Directions for this task: Would you tally how many lines in the records include the word "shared"? Reply with the number only.

Source records:
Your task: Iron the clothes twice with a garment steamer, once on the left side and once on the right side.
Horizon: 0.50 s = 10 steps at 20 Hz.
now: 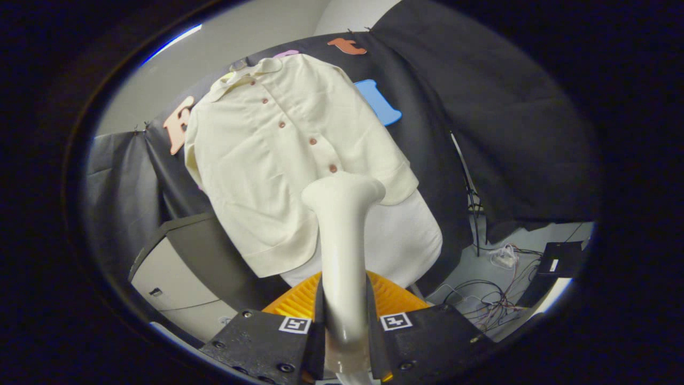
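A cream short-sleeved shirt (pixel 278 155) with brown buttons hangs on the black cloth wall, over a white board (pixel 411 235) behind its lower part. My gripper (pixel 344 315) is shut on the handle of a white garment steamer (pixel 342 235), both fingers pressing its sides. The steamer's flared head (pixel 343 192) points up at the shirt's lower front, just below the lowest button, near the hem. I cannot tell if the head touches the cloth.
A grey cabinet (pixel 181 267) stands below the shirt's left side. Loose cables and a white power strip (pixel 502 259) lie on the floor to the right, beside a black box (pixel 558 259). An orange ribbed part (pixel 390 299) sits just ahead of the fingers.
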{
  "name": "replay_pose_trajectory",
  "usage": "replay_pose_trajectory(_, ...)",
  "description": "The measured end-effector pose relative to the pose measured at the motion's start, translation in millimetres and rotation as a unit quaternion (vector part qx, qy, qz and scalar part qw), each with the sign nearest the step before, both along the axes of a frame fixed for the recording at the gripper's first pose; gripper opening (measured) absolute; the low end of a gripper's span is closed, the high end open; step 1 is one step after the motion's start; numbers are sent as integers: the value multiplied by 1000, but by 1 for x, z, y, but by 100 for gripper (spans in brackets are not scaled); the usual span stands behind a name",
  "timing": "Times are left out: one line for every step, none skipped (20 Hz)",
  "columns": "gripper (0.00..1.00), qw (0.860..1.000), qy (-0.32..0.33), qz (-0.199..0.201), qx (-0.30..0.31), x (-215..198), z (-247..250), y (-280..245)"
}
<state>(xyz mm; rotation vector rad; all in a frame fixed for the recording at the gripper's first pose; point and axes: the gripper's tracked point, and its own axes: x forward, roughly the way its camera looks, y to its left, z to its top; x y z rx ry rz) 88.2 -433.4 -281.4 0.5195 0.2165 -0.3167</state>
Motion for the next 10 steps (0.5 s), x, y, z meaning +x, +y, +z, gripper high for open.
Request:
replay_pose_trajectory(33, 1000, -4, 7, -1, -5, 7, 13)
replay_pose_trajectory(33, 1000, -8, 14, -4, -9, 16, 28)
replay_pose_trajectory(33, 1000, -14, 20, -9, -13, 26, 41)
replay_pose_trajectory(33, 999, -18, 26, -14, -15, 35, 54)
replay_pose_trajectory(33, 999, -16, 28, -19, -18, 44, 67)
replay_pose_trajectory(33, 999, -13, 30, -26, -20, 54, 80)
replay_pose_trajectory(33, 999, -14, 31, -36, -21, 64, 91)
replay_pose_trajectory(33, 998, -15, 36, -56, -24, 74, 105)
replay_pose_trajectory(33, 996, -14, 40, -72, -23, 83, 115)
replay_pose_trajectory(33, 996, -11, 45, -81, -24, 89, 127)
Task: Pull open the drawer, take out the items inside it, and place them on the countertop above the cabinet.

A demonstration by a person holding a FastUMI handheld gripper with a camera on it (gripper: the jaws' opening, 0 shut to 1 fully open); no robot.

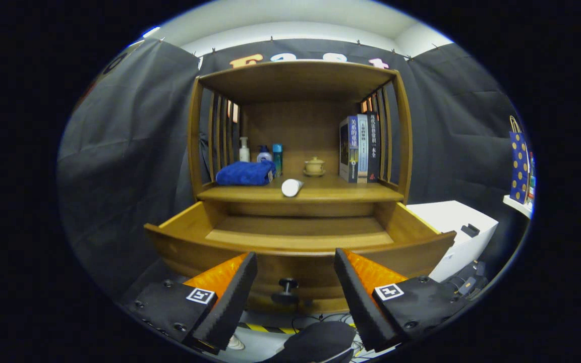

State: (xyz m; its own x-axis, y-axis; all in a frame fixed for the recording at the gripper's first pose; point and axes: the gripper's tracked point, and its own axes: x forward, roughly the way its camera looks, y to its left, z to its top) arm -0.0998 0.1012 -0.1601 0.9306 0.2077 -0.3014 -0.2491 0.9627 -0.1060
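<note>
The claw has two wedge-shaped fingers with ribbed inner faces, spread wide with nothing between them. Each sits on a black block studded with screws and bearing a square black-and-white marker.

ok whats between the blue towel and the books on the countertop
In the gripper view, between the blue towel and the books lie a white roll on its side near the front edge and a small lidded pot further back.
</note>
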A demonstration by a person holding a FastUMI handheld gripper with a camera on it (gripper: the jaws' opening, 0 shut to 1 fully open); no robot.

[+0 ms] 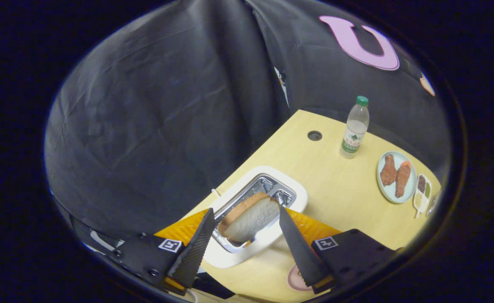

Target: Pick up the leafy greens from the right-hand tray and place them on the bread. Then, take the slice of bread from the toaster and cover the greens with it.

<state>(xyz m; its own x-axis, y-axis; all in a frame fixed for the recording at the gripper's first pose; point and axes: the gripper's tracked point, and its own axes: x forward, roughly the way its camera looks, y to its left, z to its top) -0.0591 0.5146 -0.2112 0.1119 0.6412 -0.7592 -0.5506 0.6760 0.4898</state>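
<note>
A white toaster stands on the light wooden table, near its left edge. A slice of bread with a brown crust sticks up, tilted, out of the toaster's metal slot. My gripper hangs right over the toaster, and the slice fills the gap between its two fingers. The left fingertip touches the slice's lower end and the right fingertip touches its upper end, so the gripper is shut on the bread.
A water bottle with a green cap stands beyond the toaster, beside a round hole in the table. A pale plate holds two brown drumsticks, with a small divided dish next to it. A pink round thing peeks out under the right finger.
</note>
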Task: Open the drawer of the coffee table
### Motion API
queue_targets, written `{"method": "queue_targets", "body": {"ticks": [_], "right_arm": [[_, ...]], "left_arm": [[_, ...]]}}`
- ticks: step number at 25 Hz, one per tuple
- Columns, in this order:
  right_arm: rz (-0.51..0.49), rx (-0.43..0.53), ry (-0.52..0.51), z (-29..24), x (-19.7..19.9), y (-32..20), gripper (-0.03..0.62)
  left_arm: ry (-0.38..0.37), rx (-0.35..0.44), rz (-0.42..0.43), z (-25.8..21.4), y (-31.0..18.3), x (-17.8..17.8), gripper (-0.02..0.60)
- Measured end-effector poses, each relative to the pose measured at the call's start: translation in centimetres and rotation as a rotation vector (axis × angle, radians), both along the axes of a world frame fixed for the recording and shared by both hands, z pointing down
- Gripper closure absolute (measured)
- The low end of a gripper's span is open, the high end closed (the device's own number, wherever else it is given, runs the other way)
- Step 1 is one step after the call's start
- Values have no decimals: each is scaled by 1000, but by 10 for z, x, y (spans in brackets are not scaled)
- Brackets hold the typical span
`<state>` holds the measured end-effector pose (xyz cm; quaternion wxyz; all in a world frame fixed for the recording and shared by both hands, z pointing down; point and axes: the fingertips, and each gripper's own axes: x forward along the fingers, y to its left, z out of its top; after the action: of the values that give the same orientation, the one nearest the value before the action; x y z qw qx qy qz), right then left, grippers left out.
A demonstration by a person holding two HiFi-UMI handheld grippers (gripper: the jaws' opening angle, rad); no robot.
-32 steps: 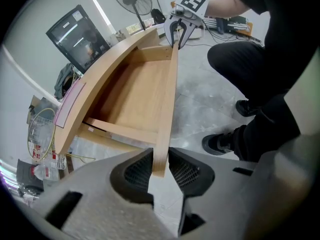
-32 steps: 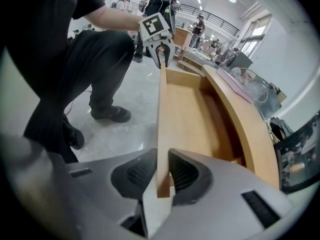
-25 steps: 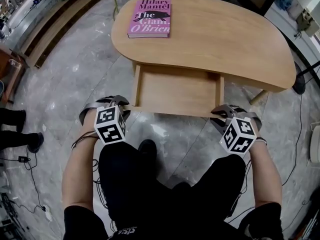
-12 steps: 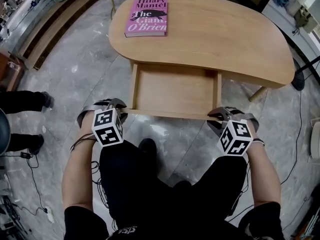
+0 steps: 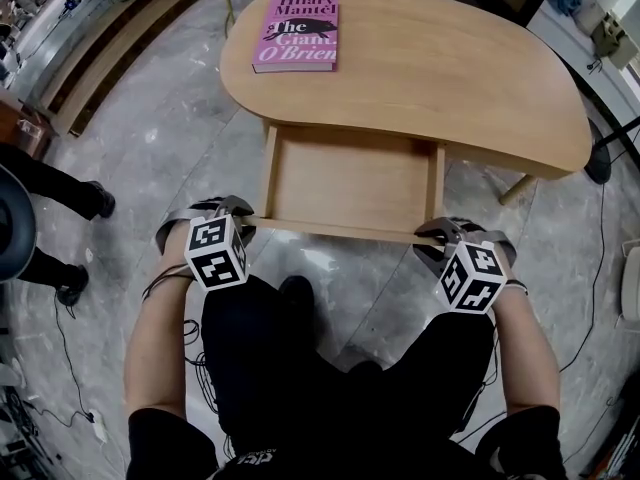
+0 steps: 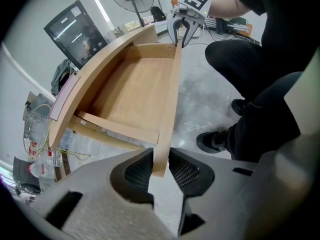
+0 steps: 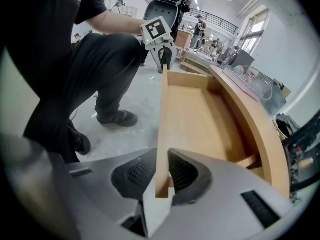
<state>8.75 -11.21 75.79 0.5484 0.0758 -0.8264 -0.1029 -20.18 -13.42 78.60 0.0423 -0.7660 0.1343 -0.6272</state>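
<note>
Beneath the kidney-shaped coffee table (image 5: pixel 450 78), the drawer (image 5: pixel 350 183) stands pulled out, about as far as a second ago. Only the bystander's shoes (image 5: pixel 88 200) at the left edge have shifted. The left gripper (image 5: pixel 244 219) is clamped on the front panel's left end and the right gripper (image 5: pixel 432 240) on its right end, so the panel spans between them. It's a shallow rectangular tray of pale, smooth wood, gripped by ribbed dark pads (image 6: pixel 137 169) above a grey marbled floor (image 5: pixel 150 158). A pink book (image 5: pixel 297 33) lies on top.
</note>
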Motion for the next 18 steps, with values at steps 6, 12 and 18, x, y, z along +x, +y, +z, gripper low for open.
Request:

Output below: 2